Philosophy of Science and the Scientific Method

“Science is a way of life. Science is a perspective. Science is the process that takes us from confusion to understanding in a manner that’s precise, predictive and reliable - a transformation, for those lucky enough to experience it, that is empowering and emotional.” – Brian Greene

Ancient science

Modern empirical science is founded on epistemology, the branch of philosophy concerned with the nature and justification of knowledge, the rationality of belief, and scientific theories and prediction. Epistemology asks the question: how do we know what we know?

A helpful illustration of epistemology in context with different areas of philosophy comes from an example of a computer, given by Carneades.

Epistemology: What can we know about the computer? How can we justify our beliefs about this computer? Can the computer have knowledge?
Metaphysics: What kind of thing is a computer? Does it have free will? How does it relate to its parts? Is it necessary or contingent?
Ethics: Is the computer good? How can it be used for good or bad?
Philosophy of Mind: Does the computer have consciousness?
Philosophy of Art: Is the computer beautiful? Is it sublime?

Like any foundational account of complex concepts like knowledge, belief, rationality, and their appropriate justifications, and like any of the fair criticisms of philosophy about terminologies, we ground our approach and understanding with otherwise seemingly mundane concepts, or concepts we take at face value. Much of the information here follows from class notes, Michael Kohlhase’s lecture notes on Logic-Based Natural Language Processing (see here), the ever-verbose Stanford Encyclopdia of Philosophy (see here), and the Integration and Implementation Insights post on epistemoglogy (see here). This post builds to a formalism of scientific theory and the scientific method.

Propositions, Observations, and Experiment

We express belief, knowledge about the world, attitudes, and phenomena using language. That language, however, is otherwise agnostic to how the world, the universe, and everything else operates; the universe does not much care what we have to say about it. Truth, then, is only accessible by observation, which itself can be fallible. Yet, these are the tools with which we have to work, so we begin with a series of working definitions.

A proposition φ is a sentence about the actual world or a possible world; the meaning of a proposition φ can have a truth value (true or false) in the actual world or in a possible world.
A belief is a proposition φ that an agent a holds true about a possible world, regardless of its truth value in the actual world.
Knowledge is justified, true belief; that is, knowledge is a proposition φ that an agent a holds true about a possible world and is true in the actual world.

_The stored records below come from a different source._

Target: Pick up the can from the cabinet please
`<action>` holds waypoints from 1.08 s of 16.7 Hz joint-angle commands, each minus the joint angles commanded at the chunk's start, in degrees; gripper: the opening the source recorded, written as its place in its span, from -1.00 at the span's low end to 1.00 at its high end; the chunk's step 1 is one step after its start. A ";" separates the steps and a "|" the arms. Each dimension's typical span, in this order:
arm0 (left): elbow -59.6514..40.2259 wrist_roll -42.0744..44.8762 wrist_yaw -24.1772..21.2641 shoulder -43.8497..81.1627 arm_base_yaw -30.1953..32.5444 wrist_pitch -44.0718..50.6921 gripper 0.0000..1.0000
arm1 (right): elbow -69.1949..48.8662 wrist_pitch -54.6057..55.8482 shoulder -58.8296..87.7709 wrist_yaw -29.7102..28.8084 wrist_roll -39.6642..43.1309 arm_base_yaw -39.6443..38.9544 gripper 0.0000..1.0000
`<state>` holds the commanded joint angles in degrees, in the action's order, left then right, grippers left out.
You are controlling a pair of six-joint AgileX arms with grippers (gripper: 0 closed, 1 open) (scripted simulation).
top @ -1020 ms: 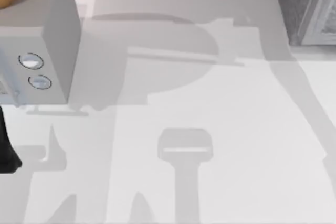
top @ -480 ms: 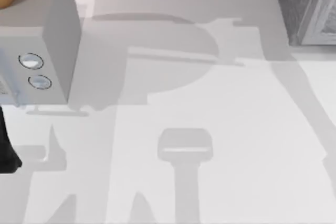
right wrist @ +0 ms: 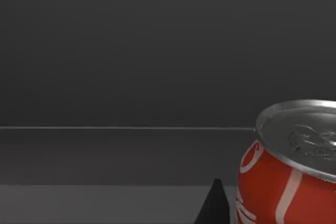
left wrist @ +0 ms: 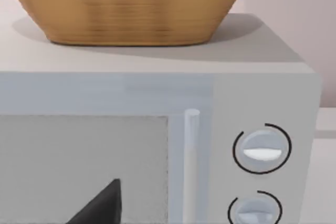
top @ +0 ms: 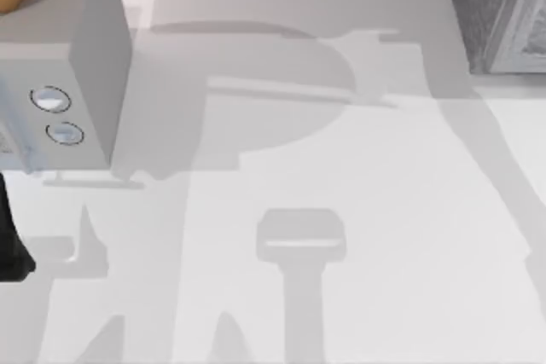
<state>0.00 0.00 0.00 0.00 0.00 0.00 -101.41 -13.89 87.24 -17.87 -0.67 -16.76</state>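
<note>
Top view is bright and even; the white bench (top: 384,236) is covered in soft grey shadows, a big rounded one at upper centre. No glare. The right wrist view is dim, with the can (right wrist: 294,171) lit and its lid shiny. The basket (left wrist: 126,3) looks slightly blurred.

A microwave (top: 60,83) is set at the table's (top: 358,210) left edge, and a basket (left wrist: 126,6) is carried on its top. A cabinet (top: 499,10) is placed at the far right corner. The can (right wrist: 291,166) is seen upright inside a dark compartment.
</note>
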 joint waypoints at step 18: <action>0.00 0.00 0.00 0.00 0.00 0.00 1.00 | -3.80 -23.91 -19.84 -21.23 0.09 -21.62 -1.00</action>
<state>0.00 0.00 0.00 0.00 0.00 0.00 -105.21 -37.80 67.39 -39.10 -0.58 -38.38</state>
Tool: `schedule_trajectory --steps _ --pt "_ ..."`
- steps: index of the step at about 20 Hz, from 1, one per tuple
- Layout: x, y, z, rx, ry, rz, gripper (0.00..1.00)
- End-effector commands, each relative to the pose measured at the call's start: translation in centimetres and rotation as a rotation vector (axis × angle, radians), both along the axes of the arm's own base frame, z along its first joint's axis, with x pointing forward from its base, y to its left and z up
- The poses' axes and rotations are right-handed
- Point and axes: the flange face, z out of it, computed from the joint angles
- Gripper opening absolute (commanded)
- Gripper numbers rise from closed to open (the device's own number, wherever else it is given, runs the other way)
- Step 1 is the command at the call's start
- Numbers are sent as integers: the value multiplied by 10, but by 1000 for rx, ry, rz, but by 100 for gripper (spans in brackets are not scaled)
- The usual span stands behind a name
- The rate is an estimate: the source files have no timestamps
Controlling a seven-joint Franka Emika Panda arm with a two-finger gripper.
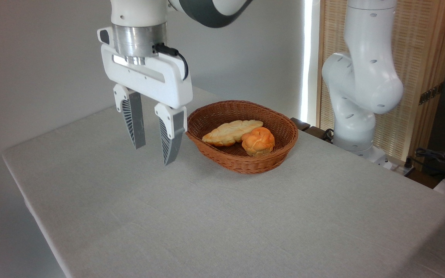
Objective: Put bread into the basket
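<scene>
Bread [230,132] lying inside the basket [280,154], long and flattish, touching a small round bun [258,141] at its right end. Gripper [155,148] hanging left of the basket above the table [207,216], fingers spread apart, nothing held. Probably light and soft, crushable under a hard pinch; best taken across the narrow middle, gently

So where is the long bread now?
The long braided bread lies inside the basket, right of the middle, touching the round bun. The open gripper hangs just left of the basket.
</scene>
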Motion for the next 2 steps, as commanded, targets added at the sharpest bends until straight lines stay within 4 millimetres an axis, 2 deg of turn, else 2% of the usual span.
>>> schedule_trajectory --steps 1,2 --pt "4 19 2 -1 -18 -10 100" --pt "6 18 -1 2 -12 -12 100"
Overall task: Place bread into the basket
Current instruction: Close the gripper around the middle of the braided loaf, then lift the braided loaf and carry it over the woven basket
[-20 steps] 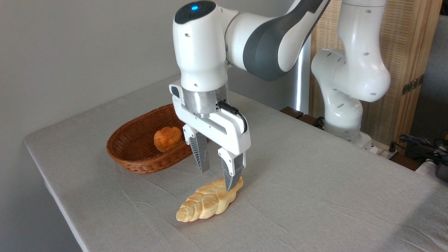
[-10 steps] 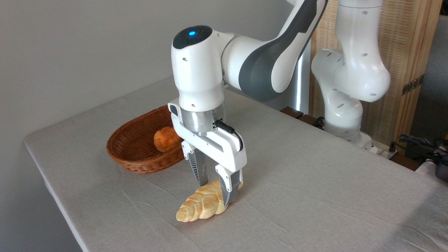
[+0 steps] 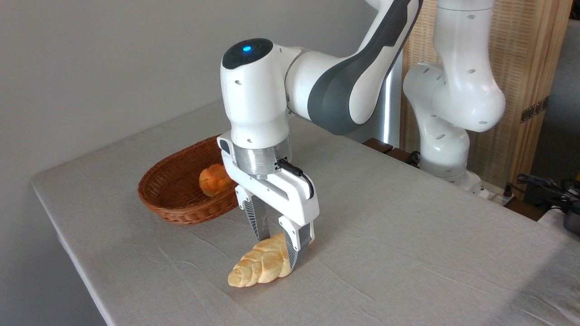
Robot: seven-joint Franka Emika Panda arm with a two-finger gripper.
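Single fixed view of the work table (image 3: 408, 253), covered in pale grey cloth; the white Panda arm (image 3: 344, 77) reaches in from the 2 o'clock side, its wrist turned straight down. The gripper (image 3: 276, 251) stands over the far third of the bread (image 3: 260, 267), one finger (image 3: 258, 222) behind the loaf and the other finger (image 3: 294, 246) in front of it; the jaws are drawn in to about the loaf's width and both fingers appear to lie against its sides, though firm contact cannot be told. The bread, a long braided loaf, pale golden with a browned top, lies on the cloth with one tapered end pointing to 8 o'clock and the other, behind the front finger, to 2 o'clock; its near end rests on the table. The basket (image 3: 165, 199), oval, reddish-brown wicker, sits at 10 o'clock from the bread, near it but apart; its right end is hidden behind the gripper body. A small round orange bun (image 3: 215, 179) lies inside the basket, toward its right side. A wooden slatted screen (image 3: 521, 68) stands at the 1 o'clock corner; dark cables (image 3: 543, 185) lie at 3 o'clock beyond the table edge.
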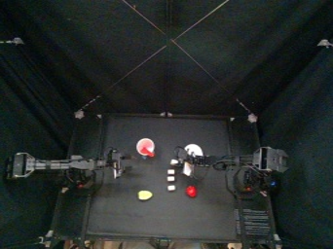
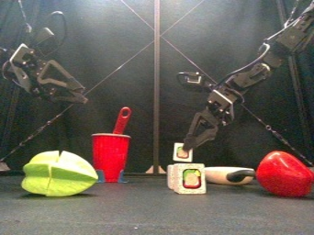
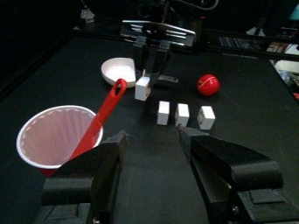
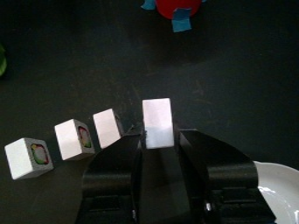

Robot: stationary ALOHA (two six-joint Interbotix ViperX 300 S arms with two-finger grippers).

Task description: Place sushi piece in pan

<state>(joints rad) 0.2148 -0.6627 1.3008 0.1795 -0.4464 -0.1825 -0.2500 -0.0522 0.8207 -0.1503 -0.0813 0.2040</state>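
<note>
Green starfruit (image 2: 59, 174) nearest, by counter's front edge. Behind it red pan (image 2: 110, 156) w/ upright handle, left of centre. Right fingers (image 4: 160, 150) clamped on white sushi piece (image 4: 158, 118) just above loose cubes (image 1: 173, 176) mid-counter, left fingers (image 3: 149, 149) apart, empty, near pan. Risks, judging from here: clipping handle or left arm en route, or dropping onto rim and tipping pan; open room toward back and left edges, tight near cubes, white dish (image 3: 119, 68), red fruit (image 2: 285, 174).

A small black table (image 1: 117, 209) carries a red pan (image 1: 146, 148), a white dish (image 1: 194, 150), white sushi pieces (image 1: 172, 176), a yellow-green fruit (image 1: 144, 195) and a red fruit (image 1: 193, 192).
</note>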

Suppose we have an agent a that believes φ is true in a possible world w. The truth value of a proposition φ in w can be determined by observation. Our agent a experiences that φ is true in w or conducts a deliberate, systematic experiment that determines φ to be true in w. By this observation or experiment, a no longer just believes that φ is true, but also has knowledge that φ is true.

We enumerate this as the following:

An agent a belives φ to be true in w
An agent a determines the truth value of φ by observation or experiment
An agent a has knowledge that φ is true if the truth value of φ by observation or experiment is true

Reproducibility, Phenomena, and Counterexamples

This is all well and great, except for what was warned above: observation can (and often is) fallible. One observation by one observer is hardly evidence, and credibility of such an observation is often taken skeptically. Indeed, our agent may well observe some φ to be true, when it actuially is false, or false when it is actually true!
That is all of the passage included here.